Another civil liberties leader, Chip Pitts, president of the Bill of Rights Defense Committee, also weighed in. He told us, “Like President Obama’s reversals and actions against accountability in other areas – including his support of the Patriot Act, FISA Amendments Act, telecom immunity and his failure to prosecute Bush officials and release the photos that evidence torture – the president’s continuing to invoke national security and the state secret privilege to shield lobbyists’ actions emboldens the burgeoning military/industrial/surveillance complex while diminishing hopes for real change.”
He stressed that “It’s vital to see where the true equities are here: greater transparency from government and corporations can and should exist in harmony and not in tension with better governance and greater individual privacy, liberty and freedom from infringements by powerful actors. Unwarranted ‘privacy’ claims by those special interests should not be used as an excuse to block the public’s legitimate right to know how decisions affecting fundamental rights are made.”
The appeals court sent part of the case back to the district court for further consideration, including whether disclosure of the lobbyists’ identities would reveal intelligence sources and methods and whether communications between the agencies and the White House can be withheld under the presidential communications privilege or other grounds.
After the decision was announced, EFF Attorney Kevin Bankston noted that “Attorney General Eric Holder took the rare step of putting out a press release to defend the Friday filing, which was immediately picked up by the press.
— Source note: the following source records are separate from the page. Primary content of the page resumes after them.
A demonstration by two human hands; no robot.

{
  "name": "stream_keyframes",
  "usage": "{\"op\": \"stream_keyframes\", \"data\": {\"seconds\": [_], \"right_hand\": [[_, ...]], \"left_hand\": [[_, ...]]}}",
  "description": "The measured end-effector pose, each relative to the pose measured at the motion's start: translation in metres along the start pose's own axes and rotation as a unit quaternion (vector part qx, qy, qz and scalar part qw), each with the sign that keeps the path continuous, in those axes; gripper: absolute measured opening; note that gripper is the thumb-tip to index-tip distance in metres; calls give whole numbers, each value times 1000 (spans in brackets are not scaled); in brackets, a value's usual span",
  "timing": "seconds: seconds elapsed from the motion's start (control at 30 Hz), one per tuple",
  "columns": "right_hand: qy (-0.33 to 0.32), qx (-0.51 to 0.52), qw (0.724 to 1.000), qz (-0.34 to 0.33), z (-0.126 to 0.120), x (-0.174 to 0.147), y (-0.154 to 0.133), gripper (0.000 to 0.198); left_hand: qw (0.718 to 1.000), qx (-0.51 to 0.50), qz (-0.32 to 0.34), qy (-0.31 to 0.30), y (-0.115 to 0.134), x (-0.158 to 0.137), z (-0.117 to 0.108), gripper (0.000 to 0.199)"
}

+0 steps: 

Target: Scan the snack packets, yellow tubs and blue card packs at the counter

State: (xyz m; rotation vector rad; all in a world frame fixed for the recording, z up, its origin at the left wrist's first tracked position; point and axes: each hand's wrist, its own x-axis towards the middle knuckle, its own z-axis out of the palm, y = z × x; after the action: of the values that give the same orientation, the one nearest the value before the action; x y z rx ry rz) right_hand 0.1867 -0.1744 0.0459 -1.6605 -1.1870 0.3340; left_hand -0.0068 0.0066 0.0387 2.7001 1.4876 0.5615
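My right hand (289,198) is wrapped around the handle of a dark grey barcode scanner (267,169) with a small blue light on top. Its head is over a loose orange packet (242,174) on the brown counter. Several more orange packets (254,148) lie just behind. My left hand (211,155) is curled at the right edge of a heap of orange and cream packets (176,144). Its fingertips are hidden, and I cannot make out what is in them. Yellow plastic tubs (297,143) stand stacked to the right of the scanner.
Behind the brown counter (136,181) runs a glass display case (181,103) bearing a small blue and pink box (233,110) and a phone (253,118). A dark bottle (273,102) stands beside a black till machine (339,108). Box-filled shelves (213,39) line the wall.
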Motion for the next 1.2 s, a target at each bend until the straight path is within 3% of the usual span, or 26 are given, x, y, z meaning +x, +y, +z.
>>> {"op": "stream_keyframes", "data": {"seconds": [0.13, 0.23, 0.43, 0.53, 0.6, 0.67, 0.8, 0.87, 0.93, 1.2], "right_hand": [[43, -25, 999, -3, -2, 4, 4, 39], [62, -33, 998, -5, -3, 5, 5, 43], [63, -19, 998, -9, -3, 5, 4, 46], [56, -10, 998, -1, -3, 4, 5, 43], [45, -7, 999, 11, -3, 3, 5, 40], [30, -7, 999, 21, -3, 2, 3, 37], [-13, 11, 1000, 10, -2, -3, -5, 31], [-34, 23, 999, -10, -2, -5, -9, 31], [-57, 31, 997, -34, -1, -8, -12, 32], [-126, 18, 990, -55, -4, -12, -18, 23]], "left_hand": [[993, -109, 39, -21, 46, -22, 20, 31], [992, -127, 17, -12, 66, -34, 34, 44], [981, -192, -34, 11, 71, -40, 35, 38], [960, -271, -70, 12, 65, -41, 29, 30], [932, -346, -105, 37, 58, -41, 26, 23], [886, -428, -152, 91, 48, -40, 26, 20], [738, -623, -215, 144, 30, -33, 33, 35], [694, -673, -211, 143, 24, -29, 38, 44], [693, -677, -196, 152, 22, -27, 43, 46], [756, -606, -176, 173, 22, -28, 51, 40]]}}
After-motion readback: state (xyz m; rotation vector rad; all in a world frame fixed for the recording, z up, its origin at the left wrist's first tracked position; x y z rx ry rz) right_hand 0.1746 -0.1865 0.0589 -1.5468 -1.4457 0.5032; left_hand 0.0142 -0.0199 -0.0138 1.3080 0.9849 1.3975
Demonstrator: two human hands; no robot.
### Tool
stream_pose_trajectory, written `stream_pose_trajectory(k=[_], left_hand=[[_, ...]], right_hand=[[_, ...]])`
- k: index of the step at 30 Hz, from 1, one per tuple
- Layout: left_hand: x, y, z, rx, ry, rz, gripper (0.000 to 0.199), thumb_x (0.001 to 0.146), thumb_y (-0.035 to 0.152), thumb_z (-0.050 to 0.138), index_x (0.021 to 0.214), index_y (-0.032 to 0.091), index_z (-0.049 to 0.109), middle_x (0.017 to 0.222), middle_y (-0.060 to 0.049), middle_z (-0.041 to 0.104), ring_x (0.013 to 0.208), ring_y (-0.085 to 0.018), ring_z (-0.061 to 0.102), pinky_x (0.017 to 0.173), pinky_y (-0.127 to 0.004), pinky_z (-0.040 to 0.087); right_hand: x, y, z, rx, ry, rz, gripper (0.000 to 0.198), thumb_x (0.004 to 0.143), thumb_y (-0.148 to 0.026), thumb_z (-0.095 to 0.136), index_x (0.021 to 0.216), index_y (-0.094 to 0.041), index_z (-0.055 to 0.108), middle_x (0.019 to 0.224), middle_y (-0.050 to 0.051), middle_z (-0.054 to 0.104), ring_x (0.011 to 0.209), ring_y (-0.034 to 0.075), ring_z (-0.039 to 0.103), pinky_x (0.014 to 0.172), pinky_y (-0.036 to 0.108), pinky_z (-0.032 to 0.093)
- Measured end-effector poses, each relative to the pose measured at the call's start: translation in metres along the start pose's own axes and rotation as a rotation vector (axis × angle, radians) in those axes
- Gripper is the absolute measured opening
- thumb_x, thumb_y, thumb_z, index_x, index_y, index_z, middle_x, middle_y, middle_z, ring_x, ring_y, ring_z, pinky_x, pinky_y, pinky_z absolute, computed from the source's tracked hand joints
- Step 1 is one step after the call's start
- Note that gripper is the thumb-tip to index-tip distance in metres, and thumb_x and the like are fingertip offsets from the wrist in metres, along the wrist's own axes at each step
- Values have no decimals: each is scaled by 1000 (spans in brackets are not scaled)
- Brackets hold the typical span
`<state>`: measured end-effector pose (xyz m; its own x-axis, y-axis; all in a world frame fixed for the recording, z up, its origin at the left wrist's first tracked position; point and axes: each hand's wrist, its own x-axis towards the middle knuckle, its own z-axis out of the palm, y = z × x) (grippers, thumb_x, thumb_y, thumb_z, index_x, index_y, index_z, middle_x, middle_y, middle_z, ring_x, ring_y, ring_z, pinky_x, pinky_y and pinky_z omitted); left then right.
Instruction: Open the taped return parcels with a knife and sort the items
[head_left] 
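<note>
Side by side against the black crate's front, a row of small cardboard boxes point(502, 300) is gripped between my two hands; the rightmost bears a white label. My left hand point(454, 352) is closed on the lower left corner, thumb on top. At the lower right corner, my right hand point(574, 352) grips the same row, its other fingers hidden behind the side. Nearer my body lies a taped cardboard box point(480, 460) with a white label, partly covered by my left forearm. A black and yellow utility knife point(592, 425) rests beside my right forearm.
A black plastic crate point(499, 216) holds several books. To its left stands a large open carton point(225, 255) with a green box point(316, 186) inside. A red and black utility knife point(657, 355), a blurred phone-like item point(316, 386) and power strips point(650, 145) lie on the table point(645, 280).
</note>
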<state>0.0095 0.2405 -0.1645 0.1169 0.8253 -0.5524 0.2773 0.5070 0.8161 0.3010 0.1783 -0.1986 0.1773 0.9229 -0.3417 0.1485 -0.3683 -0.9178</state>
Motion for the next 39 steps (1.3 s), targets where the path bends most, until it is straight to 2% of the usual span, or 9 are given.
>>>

Luckily, we were standing by to express our disappointment and inject a dose of reality into the Justice Department’s spin.”
EFF Legal Director Cindy Cohn similarly pointed out what she called the Obama administration’s hypocrisy. “Considering that Obama “campaigned for a return to the rule of law, it’s disappointing … to have them turn around and say that courts can’t even look at these cases.”
EFF’s Kevin Bankston also finds the government’s position “in stark contrast to candidate Obama’s criticism of Bush-era abuse of the state secrets privilege. For example, in June 2008 Eric Holder, now attorney general, said in a speech that: ‘Steps taken in the aftermath of 9/11 were both excessive and unlawful. Our government … approved secret electronic surveillance of American citizens…. These steps were wrong when they were initiated and they are wrong today.'”
Similarly, he says, “The Obama-Biden campaign Web site includes state secrets as part of ‘The Problem’ that President Obama would address, complaining that the Bush administration invoked a legal tool known as the ‘state secrets’ privilege more than any other previous administration to get cases thrown out of court.”
Legislative efforts to reform the use of the state secrets privilege are now moving slowly through the Congress.